GROUP BY collapses each group into one row; PARTITION BY divides rows into groups for a window function but keeps every row. They sound similar and even produce the same per-group numbers — the difference is the shape of the result.
GROUP BY — one row per group
SELECT department, AVG(salary) AS avg_salary
FROM employees
GROUP BY department;
Output: one row per department. The individual employees are gone. Anything in the SELECT must be grouped or aggregated.
PARTITION BY — every row kept
SELECT
employee_id,
department,
salary,
AVG(salary) OVER (PARTITION BY department) AS dept_avg
FROM employees;
Output: one row per employee, each annotated with its department's average. You keep employee_id and salary and get the group-level number on the same line — exactly what GROUP BY cannot do.
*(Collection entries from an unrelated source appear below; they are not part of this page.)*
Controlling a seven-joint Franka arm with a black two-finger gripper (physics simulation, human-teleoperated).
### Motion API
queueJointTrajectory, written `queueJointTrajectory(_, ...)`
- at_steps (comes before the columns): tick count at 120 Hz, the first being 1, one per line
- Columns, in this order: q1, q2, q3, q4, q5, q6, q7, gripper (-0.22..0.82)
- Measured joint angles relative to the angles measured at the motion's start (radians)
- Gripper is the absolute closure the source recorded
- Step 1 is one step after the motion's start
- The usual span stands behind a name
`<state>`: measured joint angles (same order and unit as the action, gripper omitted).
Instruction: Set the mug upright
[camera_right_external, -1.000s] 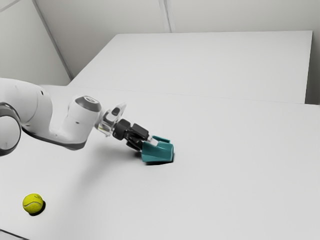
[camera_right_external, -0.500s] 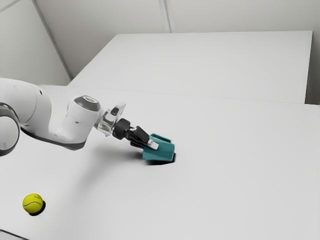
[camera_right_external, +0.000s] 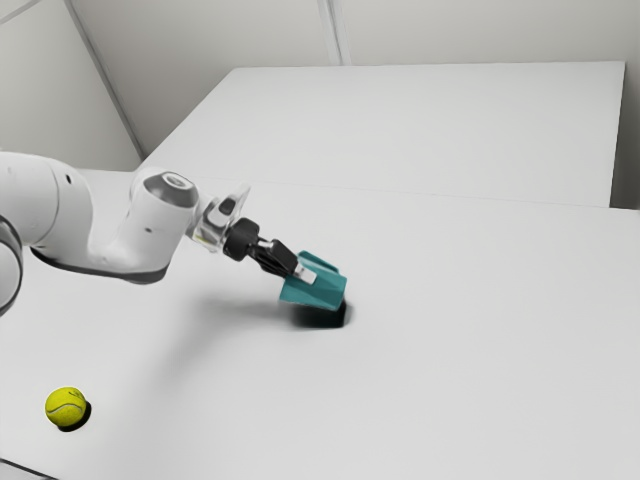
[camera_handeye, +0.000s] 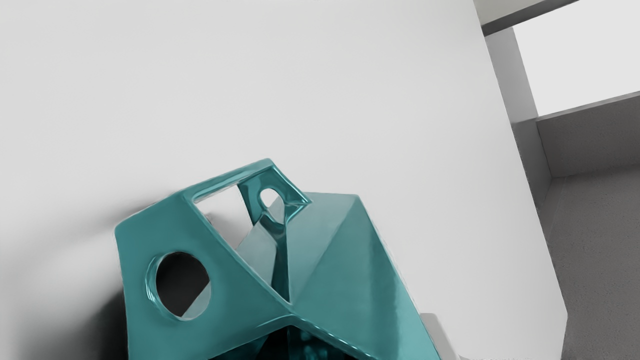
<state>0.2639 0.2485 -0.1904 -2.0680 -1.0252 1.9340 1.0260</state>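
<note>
My gripper (camera_right_external: 303, 272) is shut on the teal mug (camera_right_external: 323, 290) in the exterior view, a pale fingertip lying against its near side. The mug hangs tilted just above the table, its dark shadow beneath it and its handle on the upper side. In the wrist view, the angular mug (camera_handeye: 345, 270) shows its handle and a round hole at close range. There the gripper (camera_handeye: 370, 350) is at the bottom edge, with a grey fingertip (camera_handeye: 436, 330) beside the mug's outer wall; the other finger is hidden.
A yellow-green tennis ball (camera_right_external: 66, 407) rests on the white table (camera_right_external: 480, 330), toward the exterior view's lower left and well away from the mug. A raised white surface (camera_right_external: 420, 125) stands beyond the table. The table's edge crosses the wrist view.
The gripper has closed on the mug and risen with it. The mug has come off the table and tilted further, and its shadow has separated from it. The ball has stayed put.
</note>
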Motion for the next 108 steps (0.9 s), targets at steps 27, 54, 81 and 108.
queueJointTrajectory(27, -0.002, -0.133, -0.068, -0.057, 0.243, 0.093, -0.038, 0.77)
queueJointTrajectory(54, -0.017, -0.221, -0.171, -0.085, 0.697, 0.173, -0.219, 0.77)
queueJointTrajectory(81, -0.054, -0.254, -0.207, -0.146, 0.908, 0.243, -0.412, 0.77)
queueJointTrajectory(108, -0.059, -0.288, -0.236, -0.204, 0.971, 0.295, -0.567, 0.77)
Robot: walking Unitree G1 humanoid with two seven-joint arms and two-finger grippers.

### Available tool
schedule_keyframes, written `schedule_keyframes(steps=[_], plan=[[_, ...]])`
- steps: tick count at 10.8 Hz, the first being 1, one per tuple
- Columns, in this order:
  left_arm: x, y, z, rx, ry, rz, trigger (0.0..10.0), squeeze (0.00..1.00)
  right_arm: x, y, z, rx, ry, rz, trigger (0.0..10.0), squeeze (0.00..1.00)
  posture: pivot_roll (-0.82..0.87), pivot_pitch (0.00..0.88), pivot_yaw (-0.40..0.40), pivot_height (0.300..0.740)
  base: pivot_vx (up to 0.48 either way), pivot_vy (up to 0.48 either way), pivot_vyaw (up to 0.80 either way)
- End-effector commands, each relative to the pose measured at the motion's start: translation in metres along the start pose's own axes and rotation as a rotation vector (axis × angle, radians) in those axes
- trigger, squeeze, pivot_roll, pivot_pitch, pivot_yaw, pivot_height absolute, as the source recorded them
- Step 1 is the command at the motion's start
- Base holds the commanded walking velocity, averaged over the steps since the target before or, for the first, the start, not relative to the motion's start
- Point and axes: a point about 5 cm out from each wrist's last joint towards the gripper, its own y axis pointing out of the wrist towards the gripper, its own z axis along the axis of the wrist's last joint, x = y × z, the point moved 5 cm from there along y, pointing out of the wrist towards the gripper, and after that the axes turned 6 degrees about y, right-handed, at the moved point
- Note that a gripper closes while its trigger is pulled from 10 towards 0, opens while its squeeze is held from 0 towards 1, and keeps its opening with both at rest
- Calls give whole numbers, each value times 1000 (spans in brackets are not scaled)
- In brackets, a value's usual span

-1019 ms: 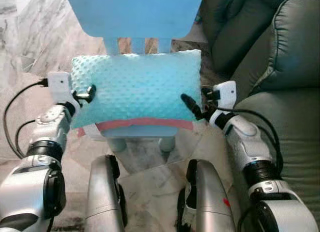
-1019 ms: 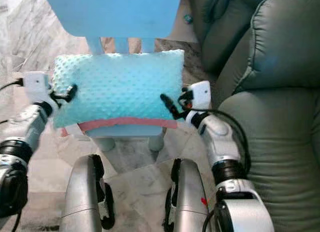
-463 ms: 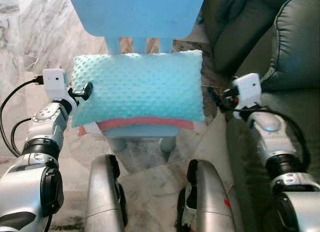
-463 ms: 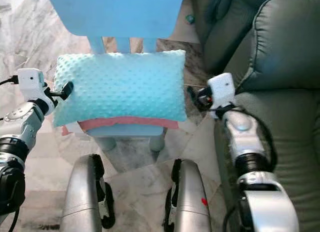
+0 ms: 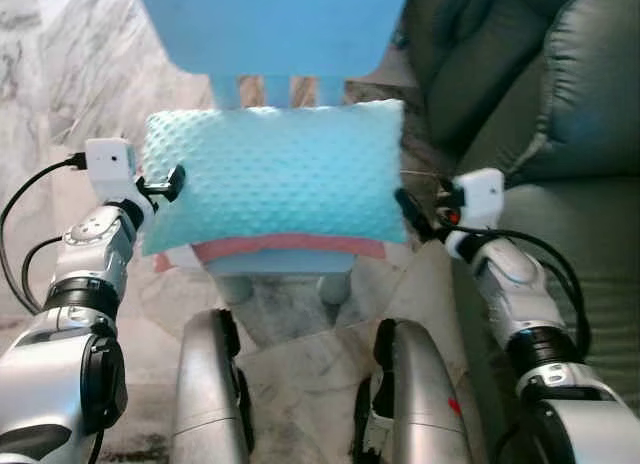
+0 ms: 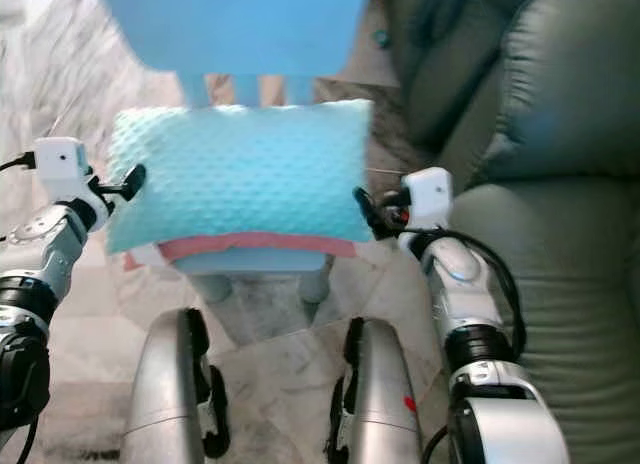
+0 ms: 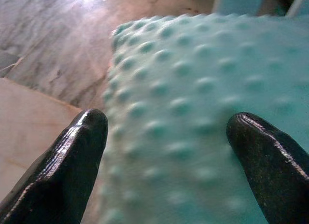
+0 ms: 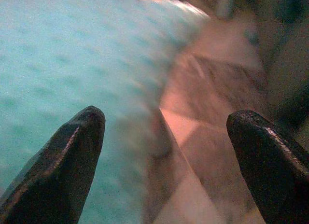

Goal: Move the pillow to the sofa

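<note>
Pillow [image 5: 275, 174] lies on the blue chair [image 5: 280, 259], long axis crosswise between the arms, sofa [image 5: 560, 134] to the robot's right. Left gripper [image 5: 172, 182], jaws wide, straddles its left end; right gripper [image 5: 410, 212], also spread, sits just off its right edge, not yet on it.

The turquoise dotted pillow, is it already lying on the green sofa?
No, the turquoise dotted pillow lies on the light blue chair, beside the green sofa.

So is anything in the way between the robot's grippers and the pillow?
Nothing visible is. The left gripper sits open at the pillow edge, and the right gripper is open beside its other end.
</note>
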Motion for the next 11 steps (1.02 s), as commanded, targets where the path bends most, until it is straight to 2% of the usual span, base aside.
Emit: schedule_keyframes(steps=[1,2,4,6,7,9,10,11], plan=[[-9,-5,-16,-58,-10,10,10000,0,7,-2,-4,-15,55,-21,10000,0,-73,408,-31,560,0,0,0],[-13,-6,-17,-67,-46,16,10000,0,16,-2,3,-6,108,-37,10000,0,-70,410,-32,560,0,0,0],[-20,-11,-33,-177,-111,-7,10000,0,42,-3,16,-7,328,-61,10000,0,-62,427,-29,560,0,0,0],[-29,-14,-36,-202,-124,28,10000,0,42,-2,19,-11,366,-42,10000,0,-65,430,-28,560,0,0,0],[-30,-14,-36,-206,-130,41,10000,0,42,-2,17,-28,351,-47,10000,0,-65,431,-27,560,0,0,0],[-14,-9,-36,-210,-155,4,10000,0,37,1,8,-59,382,-60,10000,0,-60,432,-24,560,0,0,0],[0,-6,-40,-231,-124,-27,10000,0,29,4,0,-82,401,-49,10000,0,-68,429,-20,560,0,0,0],[3,-3,-37,-222,-115,-18,10000,0,25,5,-4,-92,412,-52,10000,0,-70,426,-19,560,0,0,0]])
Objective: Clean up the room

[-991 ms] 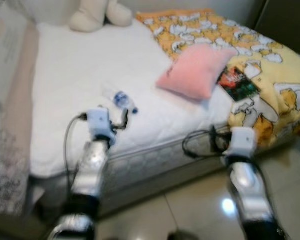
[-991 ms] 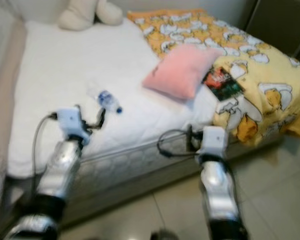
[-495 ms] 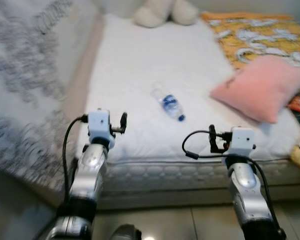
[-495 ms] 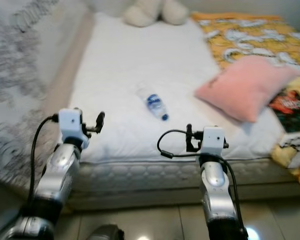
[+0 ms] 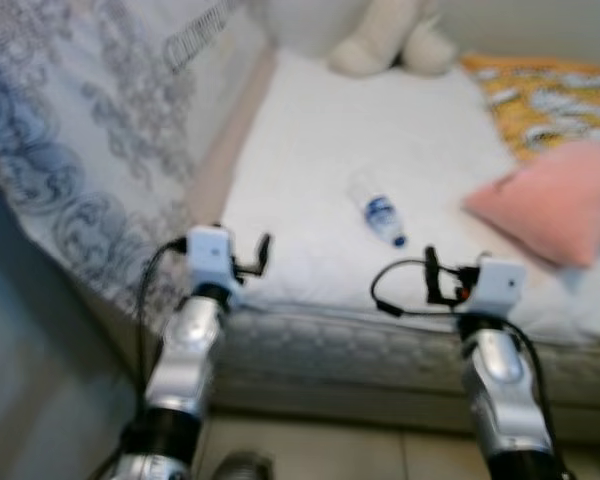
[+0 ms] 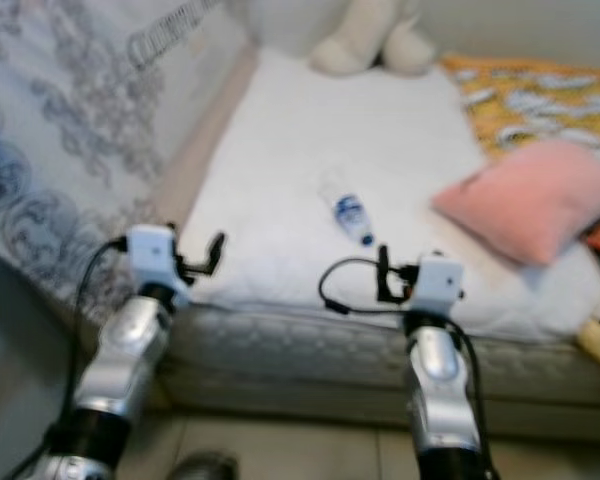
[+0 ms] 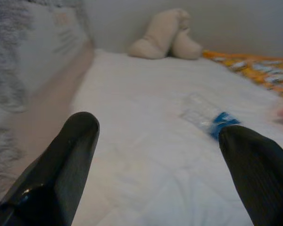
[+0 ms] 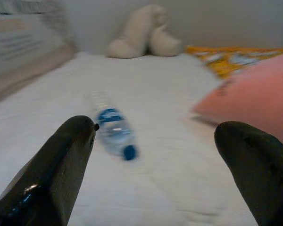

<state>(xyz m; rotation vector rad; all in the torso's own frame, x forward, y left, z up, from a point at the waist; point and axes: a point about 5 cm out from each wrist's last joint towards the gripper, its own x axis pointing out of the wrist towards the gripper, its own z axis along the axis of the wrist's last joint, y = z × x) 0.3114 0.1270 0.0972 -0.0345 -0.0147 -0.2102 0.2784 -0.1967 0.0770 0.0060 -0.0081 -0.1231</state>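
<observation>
Both grippers, right [image 8: 153,136] and left [image 7: 155,141], hang wide apart short of the bottle [image 8: 114,133] (light, slick plastic, likely rolls); best pinched across its middle.

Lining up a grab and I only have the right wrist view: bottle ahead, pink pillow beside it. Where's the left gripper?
Observer: The left gripper is raised at the bed's near edge, fingers open, holding nothing.
Operator: Is the bottle nearer to it than to mine?
Observer: No. The bottle lies between the two arms, closer to the right gripper.
Operator: Anything on the left side?
Observer: A grey patterned curtain hangs along the bed's left edge.
</observation>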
The "compare row to its group" pattern
This is where PARTITION BY shines and GROUP BY forces a join:
SELECT employee_id, salary, dept_avg, salary - dept_avg AS diff_from_avg
FROM (
SELECT employee_id, salary,
AVG(salary) OVER (PARTITION BY department) AS dept_avg
FROM employees
) t
WHERE salary > dept_avg; -- everyone paid above their dept average
With GROUP BY you'd compute averages separately and join back; the window does it in one scan.
Key differences
A subtle but important point: PARTITION BY is optional. OVER () with no partition treats the entire result set as one window — SUM(amount) OVER () is the grand total on every row.